As for Republican spending priorities, Rep. Jerry Moran, R-Kan., pushed unsuccessfully for $3.3 billion in additional spending for farm disaster aid. Rep. Dave Weldon, R-Fla., said a $545 million cut to NASA would jeopardize the agency's plans for astronauts to return to the moon and possibly travel to Mars.

House Minority Leader John Boehner's office issued a statement saying the budget plan goes wrong by cutting Drug Enforcement Agency funds that will result in 165 fewer agents and hurts military families by slashing $3.1 billion in military base realignment funds.

The Ohio Republican's office also said the plan provided $650 million less for Iraq reconstruction than called for by the president and $50 million less for operations in Afghanistan.

But the spending proposal did please a number of advocacy groups.

The Save Darfur Coalition said the bill would provide $50 million in assistance for peacekeeping efforts in Sudan's war-torn Darfur region. The group said if signed into law, the money would help pay for another 18,000 U.N. security force personnel to assist in peacekeeping efforts there.

"The House of Representatives stood up for the people of Darfur today," the group's executive director, David Rubenstein, said in a release Wednesday.

The Emergency Campaign for America's Priorities, a subgroup of the Democratic-leaning organization USAction, praised the bill's sponsors for "efforts to stop the hemorrhaging inflicted by the 109th Congress in its failure to fulfill the fundamental responsibility of passing a budget." ECAP called on Congress to look to the 2008 fiscal year to boost food stamp money, children's programs and unemployment insurance.

The group also called on Congress to "reject new tax breaks for the wealthy and special interests."

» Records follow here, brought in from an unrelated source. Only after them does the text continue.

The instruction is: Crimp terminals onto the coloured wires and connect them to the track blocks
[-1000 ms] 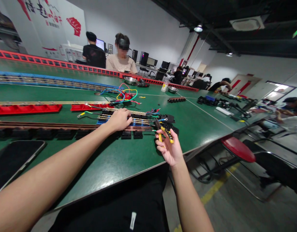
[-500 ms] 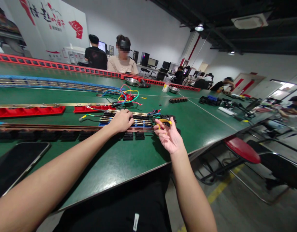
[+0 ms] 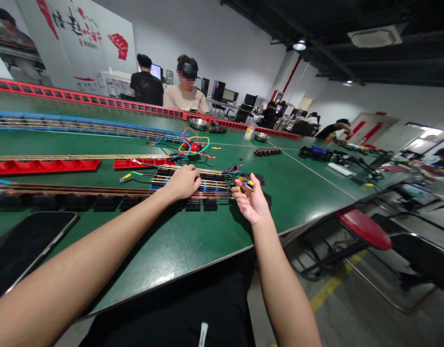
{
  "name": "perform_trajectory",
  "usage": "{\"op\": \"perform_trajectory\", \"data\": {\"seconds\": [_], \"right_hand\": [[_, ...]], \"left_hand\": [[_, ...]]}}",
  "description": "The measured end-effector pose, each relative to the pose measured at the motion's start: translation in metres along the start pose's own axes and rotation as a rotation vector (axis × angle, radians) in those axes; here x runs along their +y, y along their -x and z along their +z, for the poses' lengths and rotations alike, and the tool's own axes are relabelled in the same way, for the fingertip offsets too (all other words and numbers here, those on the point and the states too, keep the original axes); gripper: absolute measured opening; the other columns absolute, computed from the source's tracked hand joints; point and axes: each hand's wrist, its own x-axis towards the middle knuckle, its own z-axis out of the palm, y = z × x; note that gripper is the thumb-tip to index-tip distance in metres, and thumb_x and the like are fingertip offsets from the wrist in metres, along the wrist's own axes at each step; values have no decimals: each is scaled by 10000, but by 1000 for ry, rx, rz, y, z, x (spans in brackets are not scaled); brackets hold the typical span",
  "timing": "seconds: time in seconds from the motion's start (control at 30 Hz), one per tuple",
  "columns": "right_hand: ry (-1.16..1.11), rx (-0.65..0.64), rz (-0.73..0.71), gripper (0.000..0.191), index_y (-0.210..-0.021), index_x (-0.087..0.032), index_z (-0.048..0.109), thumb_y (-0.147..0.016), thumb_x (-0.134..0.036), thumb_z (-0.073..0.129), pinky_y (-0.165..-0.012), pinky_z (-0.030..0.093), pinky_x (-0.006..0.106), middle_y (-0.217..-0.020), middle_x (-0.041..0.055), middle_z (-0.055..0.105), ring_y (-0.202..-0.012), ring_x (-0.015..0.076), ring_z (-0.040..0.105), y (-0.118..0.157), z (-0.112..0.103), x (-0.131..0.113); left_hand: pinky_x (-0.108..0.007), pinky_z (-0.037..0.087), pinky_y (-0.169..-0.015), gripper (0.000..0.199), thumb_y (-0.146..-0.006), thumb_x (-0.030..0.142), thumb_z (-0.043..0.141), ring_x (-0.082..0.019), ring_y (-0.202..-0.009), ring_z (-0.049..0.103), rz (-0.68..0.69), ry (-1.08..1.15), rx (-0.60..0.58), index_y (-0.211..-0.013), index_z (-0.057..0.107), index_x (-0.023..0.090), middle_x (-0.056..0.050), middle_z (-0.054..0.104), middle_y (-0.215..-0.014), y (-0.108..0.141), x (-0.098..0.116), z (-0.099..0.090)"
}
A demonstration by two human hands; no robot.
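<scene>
My left hand (image 3: 186,182) is closed over a short rail section (image 3: 211,184), its fingers bent around the brass rods and the blue and black holders. In my right hand (image 3: 251,201) is a pair of yellow-handled pliers (image 3: 245,180), partly hidden by the fingers. The plier jaws are toward the right end of the rail section, but what they touch cannot be made out. Thin coloured wires (image 3: 232,169) stick out at that end. A green-yellow wire with a ring terminal (image 3: 125,178) extends to the left of the section.
Copper-coloured rails on black holders (image 3: 81,193) run left along the near side. A phone (image 3: 30,246) lies at front left. Behind are red holders (image 3: 63,166), a blue track (image 3: 81,123), looped wires (image 3: 196,144), metal bowls (image 3: 198,124) and a bottle (image 3: 249,130). A person (image 3: 186,94) sits opposite.
The pliers' yellow handles have turned in my right hand and its fingers have closed in more. My left hand stays on the rail section. The whole view has shifted slightly.
</scene>
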Motion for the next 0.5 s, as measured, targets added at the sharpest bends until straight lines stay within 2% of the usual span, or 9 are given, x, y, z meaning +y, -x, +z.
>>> {"op": "perform_trajectory", "data": {"seconds": [0.23,0.37,0.5], "right_hand": [[172,63,-55,350,-788,-170,567,-896,-503,579,-248,192,75,-568,-46,507,-319,-5,285,-4,-2,7],[388,103,-154,383,-821,-180,557,-781,-531,705,-232,147,83,-586,-68,517,-306,-13,276,-5,-3,14],[683,188,-312,480,-749,-195,501,-648,-561,794,-236,116,96,-547,-106,465,-289,-15,275,-5,-3,24]], "left_hand": [[-383,473,-940,332,-923,255,394,-263,-1044,592,8,-22,-2,-950,696,122,-134,646,-1037,0,0,0],[-382,475,-926,334,-925,254,387,-262,-1025,594,-4,-43,-12,-952,693,124,-134,643,-1019,0,1,-2],[-383,478,-897,331,-922,257,385,-267,-987,599,-5,-49,-25,-927,689,125,-134,642,-983,1,3,-5]]}}
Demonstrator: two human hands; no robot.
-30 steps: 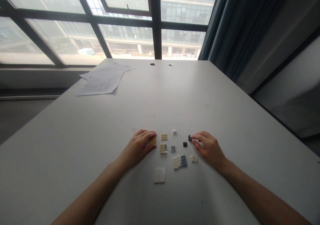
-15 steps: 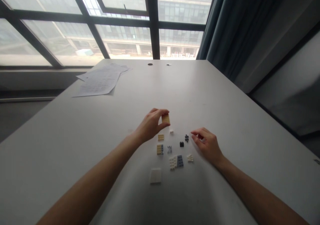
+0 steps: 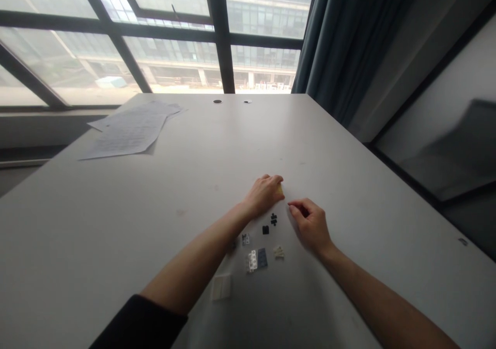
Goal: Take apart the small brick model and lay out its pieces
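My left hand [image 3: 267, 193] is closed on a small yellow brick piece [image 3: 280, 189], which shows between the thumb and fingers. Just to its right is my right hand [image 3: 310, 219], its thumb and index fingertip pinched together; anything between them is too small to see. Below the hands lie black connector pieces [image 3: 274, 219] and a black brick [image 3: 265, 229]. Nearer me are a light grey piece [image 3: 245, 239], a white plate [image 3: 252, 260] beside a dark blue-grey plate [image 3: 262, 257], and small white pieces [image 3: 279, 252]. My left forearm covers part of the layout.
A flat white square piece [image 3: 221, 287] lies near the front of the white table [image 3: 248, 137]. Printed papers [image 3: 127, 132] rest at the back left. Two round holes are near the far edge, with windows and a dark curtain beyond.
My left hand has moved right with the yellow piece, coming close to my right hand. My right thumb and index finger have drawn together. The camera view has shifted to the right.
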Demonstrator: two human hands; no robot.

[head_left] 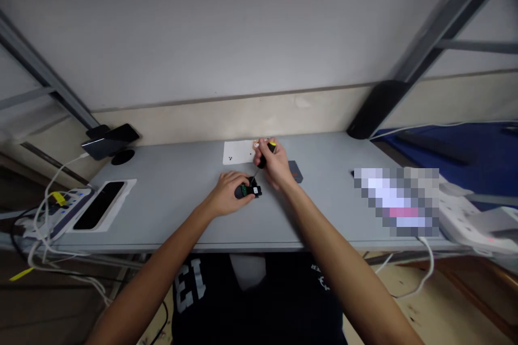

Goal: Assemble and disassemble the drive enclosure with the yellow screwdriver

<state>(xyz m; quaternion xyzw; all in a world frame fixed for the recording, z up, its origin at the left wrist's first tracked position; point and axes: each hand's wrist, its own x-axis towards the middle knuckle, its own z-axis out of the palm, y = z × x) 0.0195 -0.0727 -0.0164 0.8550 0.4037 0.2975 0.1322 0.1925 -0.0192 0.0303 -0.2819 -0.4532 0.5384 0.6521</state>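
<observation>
My left hand [230, 194] is closed around a small black device with a green circuit board [244, 190], pressing it to the desk. Its kind is unclear, since the fingers cover part of it. In my right hand [277, 164] is a screwdriver [263, 162] with a black and yellow handle. The shaft slants down to the left, and its tip meets or nearly meets the device. A white paper sheet [237, 153] with several tiny dark pieces lies just behind my hands. Right of my right hand, a dark grey box [295, 171] is partly covered by it.
On the left of the grey desk [178, 164] stand a phone on a stand [111, 142], a flat phone [100, 205] on white paper and a power strip [70, 210] with cables. To the right are a blurred screen [394, 202], a white power strip [465, 221] and a black cylinder [378, 109].
</observation>
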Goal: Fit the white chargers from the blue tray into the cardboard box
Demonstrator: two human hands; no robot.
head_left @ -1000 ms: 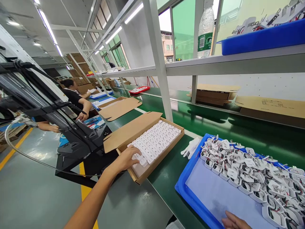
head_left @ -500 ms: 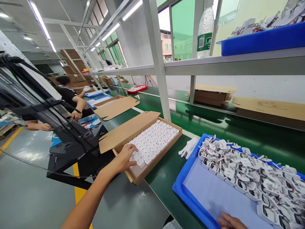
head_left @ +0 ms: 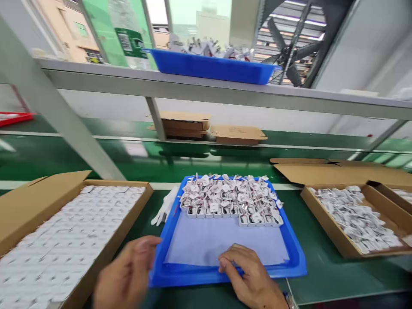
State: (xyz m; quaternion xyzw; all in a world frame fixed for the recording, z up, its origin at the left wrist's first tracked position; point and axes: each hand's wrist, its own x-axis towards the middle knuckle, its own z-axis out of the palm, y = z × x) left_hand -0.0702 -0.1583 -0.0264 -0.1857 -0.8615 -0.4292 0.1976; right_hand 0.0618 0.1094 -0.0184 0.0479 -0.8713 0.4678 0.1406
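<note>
Left hand (head_left: 127,272) blurred: cannot tell grip. Right hand (head_left: 246,274) loosely open at blue plastic tray (head_left: 289,267). Touch small white wired cases (head_left: 225,198) gently.

Bare fingers (head_left: 232,255), dark wristband (head_left: 286,297)

Your left hand (head_left: 127,274) has left the open box (head_left: 117,238) of white pieces (head_left: 74,234) and is now blurred beside the blue tray's (head_left: 193,277) near left corner. Your view has swung right, showing more of your right hand (head_left: 246,272), plus a fan (head_left: 285,53) and another box (head_left: 326,224).
</note>
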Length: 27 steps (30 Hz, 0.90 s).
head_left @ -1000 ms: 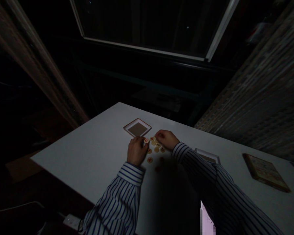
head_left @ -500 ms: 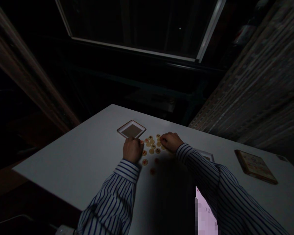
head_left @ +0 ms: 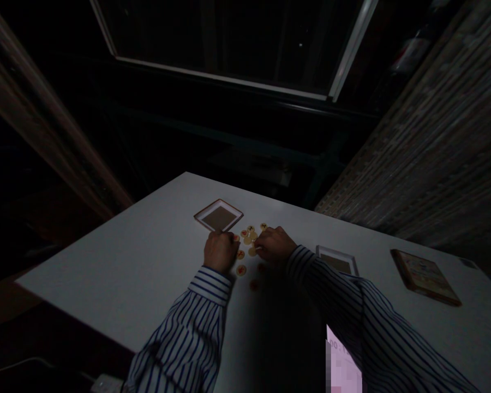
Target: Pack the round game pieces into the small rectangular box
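Note:
Round, pale wooden Chinese chess pieces [head_left: 241,270] lie loosely grouped on a white table [head_left: 147,234], some showing red or black characters and some blank side up. My left hand [head_left: 220,251] rests at the left of the group, fingers curled; a red-marked piece [head_left: 236,238] sits against its fingertips. From the right, my right hand [head_left: 275,244] reaches into the pieces, its fingers bent together and their tips touching down among them. Whatever either hand grips is hidden by the fingers and the dim light.
Behind my left hand lies a shallow open box part [head_left: 219,216]. A similar pale tray [head_left: 337,261] is partly behind my right sleeve. Farther right lies a flat picture-covered box [head_left: 425,277]. A lit phone screen [head_left: 343,360] glows under my right forearm. Curtains hang on both sides.
My right hand has moved left and slightly toward me, now covering pieces that showed before. More of the right tray shows. My left hand has stayed nearly still.

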Available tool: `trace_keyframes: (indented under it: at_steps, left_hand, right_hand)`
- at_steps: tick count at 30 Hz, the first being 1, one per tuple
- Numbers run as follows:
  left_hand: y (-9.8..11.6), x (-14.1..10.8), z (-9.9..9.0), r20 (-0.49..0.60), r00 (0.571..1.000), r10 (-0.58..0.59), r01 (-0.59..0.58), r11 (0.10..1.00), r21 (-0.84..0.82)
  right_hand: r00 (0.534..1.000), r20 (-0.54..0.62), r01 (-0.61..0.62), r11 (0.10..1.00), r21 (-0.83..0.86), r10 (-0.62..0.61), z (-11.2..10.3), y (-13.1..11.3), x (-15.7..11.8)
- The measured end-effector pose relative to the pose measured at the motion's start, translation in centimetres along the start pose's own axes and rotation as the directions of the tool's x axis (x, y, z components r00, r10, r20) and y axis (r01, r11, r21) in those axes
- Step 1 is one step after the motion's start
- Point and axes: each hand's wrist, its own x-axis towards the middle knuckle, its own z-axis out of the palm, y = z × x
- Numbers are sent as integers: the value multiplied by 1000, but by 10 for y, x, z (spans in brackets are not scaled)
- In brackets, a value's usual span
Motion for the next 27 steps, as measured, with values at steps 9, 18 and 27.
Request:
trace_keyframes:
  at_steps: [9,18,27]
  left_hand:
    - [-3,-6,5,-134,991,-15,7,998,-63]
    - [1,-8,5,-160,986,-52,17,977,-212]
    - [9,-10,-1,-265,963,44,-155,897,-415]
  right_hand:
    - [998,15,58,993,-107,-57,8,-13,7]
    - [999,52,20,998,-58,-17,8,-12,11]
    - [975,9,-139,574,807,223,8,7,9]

Steve Ellis, vice president for programs for the nonpartisan budget watchdog group Taxpayers for Common Sense, said the way Democrats are pushing through the 2007 budget bill is not pretty, but other options — like a 1,000 page omnibus budget package — are worse.

"Believe me, nothing good ever comes out of an omnibus," Ellis said.

"This was going to be messy no matter what they did," Ellis said, calling this package "the final, bitter results of a bad spending process for fiscal year 2007."

But he added that he's never seen hybrid budget bill like the one being pushed by Democrats. While it aims to remove earmarks, they may remain because the bill essentially continues funding authorized in legislation passed a year ago. That budget contained an estimated 13,000 earmarks, according to the Congressional Research Service.

FOX News' Greg Simmons and Jim Mills and The Associated Press contributed to this report.